We head back to Delhi on Tuesday night. If anyone is passing through Newark keep an eye out for the circus!

Chad

Sunday, July 7, 2013

Should Have Known Better

Ezra's center of gravity is his head.

When we were singing Ring Around the Rosies, Ezra was singing in-tune on the last little bit, "All Fall Down," which is a remarkable feat for a 20-month old.  So, I let my music-teacher instincts take over, and I repeated that last phrase again and again hoping that I could get him to match pitch with me and get a video recording.

The result was not what I'd hoped.


No Ezras were (permanently) harmed in the making of this video.

Cheers,
Douglas 

Wednesday, July 3, 2013

What Do Children Need?

We've been staying with family for the past few weeks, having a great time seeing friends and relaxing. And, yes, we certainly enjoyed the court rulings last week, although I wish they could have/would have gone further to end discrimination and institute marriage equality for all.
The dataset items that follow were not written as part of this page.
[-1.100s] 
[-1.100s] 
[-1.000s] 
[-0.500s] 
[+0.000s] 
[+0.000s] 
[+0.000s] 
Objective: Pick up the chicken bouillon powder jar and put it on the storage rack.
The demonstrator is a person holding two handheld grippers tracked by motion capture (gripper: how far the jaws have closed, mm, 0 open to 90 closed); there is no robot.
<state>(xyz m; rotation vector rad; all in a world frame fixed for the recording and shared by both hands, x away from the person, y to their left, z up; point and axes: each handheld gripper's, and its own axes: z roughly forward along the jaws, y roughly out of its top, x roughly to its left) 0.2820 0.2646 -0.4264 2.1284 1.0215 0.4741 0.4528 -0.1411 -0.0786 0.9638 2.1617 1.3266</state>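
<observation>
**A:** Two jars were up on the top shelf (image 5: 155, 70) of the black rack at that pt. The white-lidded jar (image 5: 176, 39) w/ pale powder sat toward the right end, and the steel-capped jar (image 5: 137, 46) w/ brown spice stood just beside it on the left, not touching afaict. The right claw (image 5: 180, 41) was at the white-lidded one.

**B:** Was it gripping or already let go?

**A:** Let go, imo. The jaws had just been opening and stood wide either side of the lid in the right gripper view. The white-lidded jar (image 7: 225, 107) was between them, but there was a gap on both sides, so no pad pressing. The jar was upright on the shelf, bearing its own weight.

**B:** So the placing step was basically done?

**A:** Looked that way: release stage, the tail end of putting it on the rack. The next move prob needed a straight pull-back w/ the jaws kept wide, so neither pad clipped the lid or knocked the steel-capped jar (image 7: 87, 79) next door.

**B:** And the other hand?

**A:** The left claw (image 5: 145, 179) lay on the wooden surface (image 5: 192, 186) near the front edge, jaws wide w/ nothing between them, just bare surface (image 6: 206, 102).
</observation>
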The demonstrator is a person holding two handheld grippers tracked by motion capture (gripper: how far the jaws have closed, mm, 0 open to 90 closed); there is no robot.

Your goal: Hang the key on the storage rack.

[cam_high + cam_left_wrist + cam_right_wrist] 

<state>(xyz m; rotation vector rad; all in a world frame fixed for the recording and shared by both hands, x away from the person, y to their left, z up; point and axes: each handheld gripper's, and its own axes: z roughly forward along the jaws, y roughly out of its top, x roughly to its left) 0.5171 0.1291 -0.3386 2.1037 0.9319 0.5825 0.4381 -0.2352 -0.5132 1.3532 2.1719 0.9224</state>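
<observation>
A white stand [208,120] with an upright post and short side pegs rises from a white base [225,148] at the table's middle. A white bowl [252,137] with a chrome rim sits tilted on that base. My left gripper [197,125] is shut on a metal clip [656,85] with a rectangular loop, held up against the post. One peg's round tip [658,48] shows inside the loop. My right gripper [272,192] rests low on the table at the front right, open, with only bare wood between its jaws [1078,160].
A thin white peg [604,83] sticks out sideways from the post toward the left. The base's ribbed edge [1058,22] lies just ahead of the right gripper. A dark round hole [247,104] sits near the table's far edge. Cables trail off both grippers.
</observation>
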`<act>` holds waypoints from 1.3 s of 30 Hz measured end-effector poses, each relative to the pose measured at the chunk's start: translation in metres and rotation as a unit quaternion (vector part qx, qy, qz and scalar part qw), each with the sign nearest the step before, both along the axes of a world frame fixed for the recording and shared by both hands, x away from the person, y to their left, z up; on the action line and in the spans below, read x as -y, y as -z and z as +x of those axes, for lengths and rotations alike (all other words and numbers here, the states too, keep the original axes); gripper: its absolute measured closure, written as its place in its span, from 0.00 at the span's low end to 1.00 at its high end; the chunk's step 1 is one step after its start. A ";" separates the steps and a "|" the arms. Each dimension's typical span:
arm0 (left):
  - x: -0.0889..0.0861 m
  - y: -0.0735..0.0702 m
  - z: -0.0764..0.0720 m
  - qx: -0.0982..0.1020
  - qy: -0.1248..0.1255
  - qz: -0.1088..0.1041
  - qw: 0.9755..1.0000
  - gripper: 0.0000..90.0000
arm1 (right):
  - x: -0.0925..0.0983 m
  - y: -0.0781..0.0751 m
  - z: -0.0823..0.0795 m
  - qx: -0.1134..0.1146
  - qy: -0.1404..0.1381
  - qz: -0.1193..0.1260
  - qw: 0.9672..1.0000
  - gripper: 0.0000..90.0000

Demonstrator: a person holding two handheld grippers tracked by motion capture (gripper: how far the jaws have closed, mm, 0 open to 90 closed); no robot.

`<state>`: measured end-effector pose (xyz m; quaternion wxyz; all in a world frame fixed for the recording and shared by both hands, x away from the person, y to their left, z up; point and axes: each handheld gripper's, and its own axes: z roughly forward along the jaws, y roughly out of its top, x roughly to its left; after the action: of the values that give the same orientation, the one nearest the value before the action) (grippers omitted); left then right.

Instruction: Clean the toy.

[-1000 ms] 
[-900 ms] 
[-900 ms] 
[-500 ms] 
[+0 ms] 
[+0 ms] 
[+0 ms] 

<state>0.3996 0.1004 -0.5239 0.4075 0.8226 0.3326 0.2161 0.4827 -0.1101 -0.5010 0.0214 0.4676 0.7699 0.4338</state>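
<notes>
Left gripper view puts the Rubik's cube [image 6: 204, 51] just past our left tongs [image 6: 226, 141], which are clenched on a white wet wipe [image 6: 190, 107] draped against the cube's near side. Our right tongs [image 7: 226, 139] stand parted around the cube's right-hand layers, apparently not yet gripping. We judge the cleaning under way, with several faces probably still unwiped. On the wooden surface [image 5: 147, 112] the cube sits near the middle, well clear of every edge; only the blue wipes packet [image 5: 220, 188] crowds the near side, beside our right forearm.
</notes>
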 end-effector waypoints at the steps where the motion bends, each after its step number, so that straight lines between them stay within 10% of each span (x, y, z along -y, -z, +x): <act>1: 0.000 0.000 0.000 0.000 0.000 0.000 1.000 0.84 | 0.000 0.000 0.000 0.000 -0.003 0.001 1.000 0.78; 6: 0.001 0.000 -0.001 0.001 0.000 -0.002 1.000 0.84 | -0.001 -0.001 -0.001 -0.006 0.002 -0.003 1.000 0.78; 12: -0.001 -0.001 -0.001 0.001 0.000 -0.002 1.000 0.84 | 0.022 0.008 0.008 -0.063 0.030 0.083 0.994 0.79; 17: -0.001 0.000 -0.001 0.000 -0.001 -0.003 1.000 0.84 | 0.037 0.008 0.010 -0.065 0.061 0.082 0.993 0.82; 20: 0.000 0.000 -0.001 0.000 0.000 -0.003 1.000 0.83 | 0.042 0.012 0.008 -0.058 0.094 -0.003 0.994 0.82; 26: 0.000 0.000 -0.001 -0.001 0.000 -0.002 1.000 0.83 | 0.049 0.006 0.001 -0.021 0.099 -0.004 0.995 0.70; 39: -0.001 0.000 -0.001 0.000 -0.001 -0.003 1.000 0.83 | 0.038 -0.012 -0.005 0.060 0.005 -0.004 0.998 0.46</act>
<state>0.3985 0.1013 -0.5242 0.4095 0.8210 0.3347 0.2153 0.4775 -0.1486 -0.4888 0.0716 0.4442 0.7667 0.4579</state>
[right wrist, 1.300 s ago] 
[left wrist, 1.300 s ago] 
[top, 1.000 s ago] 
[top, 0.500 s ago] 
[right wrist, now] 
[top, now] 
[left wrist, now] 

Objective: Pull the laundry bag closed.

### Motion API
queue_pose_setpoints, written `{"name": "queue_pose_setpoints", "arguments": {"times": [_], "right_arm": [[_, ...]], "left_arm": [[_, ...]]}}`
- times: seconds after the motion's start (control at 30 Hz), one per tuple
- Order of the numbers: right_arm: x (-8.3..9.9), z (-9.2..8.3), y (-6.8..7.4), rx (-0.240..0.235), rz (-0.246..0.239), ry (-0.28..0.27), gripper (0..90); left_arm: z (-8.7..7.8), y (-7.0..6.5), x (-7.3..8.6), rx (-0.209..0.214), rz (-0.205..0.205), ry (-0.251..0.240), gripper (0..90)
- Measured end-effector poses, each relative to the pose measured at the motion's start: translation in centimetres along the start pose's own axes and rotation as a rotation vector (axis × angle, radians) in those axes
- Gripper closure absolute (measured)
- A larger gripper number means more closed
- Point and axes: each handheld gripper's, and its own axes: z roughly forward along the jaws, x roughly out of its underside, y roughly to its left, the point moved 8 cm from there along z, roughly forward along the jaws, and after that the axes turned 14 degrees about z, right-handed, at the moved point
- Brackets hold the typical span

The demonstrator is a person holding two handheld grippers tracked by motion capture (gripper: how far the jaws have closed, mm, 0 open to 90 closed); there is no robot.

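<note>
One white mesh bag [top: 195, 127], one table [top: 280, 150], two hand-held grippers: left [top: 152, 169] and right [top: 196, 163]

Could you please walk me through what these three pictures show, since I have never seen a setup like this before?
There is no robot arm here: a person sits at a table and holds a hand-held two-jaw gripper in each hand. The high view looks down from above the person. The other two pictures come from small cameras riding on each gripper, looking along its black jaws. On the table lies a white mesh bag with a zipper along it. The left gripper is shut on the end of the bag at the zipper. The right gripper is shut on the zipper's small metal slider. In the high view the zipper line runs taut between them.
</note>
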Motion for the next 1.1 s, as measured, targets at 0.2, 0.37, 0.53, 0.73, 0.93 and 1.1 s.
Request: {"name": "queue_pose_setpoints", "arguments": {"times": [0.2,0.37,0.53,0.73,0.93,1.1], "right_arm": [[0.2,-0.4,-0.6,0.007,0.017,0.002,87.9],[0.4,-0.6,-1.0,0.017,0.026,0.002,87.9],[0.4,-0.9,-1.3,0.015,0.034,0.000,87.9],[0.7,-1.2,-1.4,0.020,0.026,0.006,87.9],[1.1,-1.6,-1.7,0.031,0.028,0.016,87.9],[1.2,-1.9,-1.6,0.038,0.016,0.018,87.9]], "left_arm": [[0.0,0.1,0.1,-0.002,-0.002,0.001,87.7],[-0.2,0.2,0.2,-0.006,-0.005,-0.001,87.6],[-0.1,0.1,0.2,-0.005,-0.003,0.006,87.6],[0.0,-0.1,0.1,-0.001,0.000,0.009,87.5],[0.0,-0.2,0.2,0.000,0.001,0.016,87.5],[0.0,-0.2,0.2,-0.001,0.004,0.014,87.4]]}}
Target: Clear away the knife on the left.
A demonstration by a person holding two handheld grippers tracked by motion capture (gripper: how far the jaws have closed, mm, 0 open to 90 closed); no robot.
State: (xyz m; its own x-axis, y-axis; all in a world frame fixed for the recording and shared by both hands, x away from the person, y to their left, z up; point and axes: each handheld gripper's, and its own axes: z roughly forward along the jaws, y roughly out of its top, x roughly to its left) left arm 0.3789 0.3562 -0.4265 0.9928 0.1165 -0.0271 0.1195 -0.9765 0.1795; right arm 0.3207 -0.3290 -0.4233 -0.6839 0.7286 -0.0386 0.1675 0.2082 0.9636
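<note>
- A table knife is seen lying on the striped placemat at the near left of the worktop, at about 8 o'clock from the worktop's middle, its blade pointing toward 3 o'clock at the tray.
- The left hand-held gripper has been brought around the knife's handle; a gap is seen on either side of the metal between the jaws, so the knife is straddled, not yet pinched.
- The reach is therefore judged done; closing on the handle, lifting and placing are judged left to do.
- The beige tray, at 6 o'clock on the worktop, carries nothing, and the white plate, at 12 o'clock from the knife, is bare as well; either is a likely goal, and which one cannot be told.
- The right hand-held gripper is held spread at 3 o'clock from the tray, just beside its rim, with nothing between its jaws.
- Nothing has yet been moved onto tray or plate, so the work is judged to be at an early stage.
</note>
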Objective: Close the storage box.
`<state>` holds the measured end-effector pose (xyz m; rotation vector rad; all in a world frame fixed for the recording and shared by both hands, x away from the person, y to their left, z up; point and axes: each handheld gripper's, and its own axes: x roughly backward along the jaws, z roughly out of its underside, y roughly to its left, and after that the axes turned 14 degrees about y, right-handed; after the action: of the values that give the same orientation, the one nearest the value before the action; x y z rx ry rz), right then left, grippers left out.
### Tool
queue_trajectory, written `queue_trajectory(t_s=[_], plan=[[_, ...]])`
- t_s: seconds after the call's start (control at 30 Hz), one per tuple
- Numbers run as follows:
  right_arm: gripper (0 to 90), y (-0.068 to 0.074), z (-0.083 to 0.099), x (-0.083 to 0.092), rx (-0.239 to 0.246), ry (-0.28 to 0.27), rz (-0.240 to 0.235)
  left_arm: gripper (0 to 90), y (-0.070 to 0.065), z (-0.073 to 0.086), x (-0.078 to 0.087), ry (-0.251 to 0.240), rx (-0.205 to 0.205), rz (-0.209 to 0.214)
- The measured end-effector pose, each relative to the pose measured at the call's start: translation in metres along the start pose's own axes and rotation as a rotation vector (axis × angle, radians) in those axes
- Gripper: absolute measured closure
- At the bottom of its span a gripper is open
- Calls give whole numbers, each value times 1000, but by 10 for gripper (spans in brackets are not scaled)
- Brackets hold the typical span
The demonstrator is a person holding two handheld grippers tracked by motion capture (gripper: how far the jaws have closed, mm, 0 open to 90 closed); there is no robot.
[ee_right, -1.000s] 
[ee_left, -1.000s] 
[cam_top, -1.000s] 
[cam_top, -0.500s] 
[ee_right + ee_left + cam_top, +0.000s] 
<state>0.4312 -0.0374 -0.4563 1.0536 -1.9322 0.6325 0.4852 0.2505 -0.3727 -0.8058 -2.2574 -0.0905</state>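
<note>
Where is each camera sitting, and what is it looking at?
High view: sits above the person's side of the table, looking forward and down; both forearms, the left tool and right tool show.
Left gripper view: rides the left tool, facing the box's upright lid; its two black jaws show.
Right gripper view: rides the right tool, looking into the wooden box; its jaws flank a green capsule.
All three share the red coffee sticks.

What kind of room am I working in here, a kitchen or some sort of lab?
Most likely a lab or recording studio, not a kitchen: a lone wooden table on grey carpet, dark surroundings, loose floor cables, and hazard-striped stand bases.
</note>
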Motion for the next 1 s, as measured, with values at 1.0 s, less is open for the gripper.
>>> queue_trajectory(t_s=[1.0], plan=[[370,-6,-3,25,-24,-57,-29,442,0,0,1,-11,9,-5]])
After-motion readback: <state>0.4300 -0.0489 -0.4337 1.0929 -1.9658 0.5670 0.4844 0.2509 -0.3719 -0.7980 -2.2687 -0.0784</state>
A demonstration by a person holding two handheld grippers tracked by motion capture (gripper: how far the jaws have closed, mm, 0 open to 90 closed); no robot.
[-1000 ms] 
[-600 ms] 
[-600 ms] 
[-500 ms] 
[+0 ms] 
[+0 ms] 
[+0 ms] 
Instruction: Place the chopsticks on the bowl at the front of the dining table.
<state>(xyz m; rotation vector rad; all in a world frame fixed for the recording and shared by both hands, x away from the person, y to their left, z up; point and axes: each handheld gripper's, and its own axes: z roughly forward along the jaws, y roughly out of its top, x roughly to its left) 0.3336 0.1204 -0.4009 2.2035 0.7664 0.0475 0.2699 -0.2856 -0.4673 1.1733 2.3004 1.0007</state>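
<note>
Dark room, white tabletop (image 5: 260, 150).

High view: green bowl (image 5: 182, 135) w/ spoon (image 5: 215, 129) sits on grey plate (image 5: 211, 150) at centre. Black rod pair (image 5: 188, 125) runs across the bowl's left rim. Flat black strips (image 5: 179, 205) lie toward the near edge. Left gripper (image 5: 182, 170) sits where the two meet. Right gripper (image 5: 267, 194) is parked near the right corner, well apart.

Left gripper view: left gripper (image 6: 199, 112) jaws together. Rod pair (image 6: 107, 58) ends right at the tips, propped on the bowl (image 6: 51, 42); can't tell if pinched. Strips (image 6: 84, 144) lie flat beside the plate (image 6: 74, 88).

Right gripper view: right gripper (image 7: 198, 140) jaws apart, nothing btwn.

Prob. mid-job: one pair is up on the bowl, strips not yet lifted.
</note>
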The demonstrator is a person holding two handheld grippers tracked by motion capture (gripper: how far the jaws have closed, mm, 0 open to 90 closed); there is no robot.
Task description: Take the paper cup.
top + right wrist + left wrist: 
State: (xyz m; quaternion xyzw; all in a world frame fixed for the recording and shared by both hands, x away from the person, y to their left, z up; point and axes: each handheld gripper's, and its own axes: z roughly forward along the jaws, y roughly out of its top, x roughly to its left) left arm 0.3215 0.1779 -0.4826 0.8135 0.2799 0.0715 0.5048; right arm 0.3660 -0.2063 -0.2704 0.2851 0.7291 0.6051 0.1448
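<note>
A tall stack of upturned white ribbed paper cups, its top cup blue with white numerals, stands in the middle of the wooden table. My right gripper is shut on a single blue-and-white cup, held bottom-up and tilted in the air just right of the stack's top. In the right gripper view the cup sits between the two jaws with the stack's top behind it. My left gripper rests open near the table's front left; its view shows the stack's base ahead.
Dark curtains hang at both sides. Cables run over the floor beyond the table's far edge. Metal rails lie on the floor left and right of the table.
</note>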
I've also been thinking about what life after India will be like. Will we come back to the US? Will we go to a different country? What will our jobs be like? Where will our children go to school? Honestly, I should stay more in the present, but I've had fun letting my imagination run wild. If I imagine it, maybe Chad and I will be able to manifest it.  We'll see. 

But all this imagining and the reverberations from the political echo chamber about how children need two opposite sex parents has me wondering what children really do need. And I've been imagining all of these different scenarios, trying to think about which one will benefit our children the most. I feel like a weatherman trying to predict which cloud will rain on which field.

At the school where I work, we talk about our belief that everyone needs safety (this includes physical needs such as food and sleep), power (including feeling successful), fun, freedom, and love and belonging. I see my students go about getting these needs met every day. Parents play the most important role in helping their children learn how to meet their own needs and to respect the needs of others. 

After a week of listening to pundits talk about what children need, I've been trying to pinpoint the feeling that I have when I hear  the soft bigotry of pundits cloaked in the religious zealotry that passes for holiness. And I've come to the conclusion that the feeling is not resentment. I'm not resentful of the people who think that my family isn't as optimal as a family with a mother and a father rather than two fathers. I am more saddened by the lack of understanding. People just don't understand how much our family is just like every other functional family with parents who love their children beyond measure.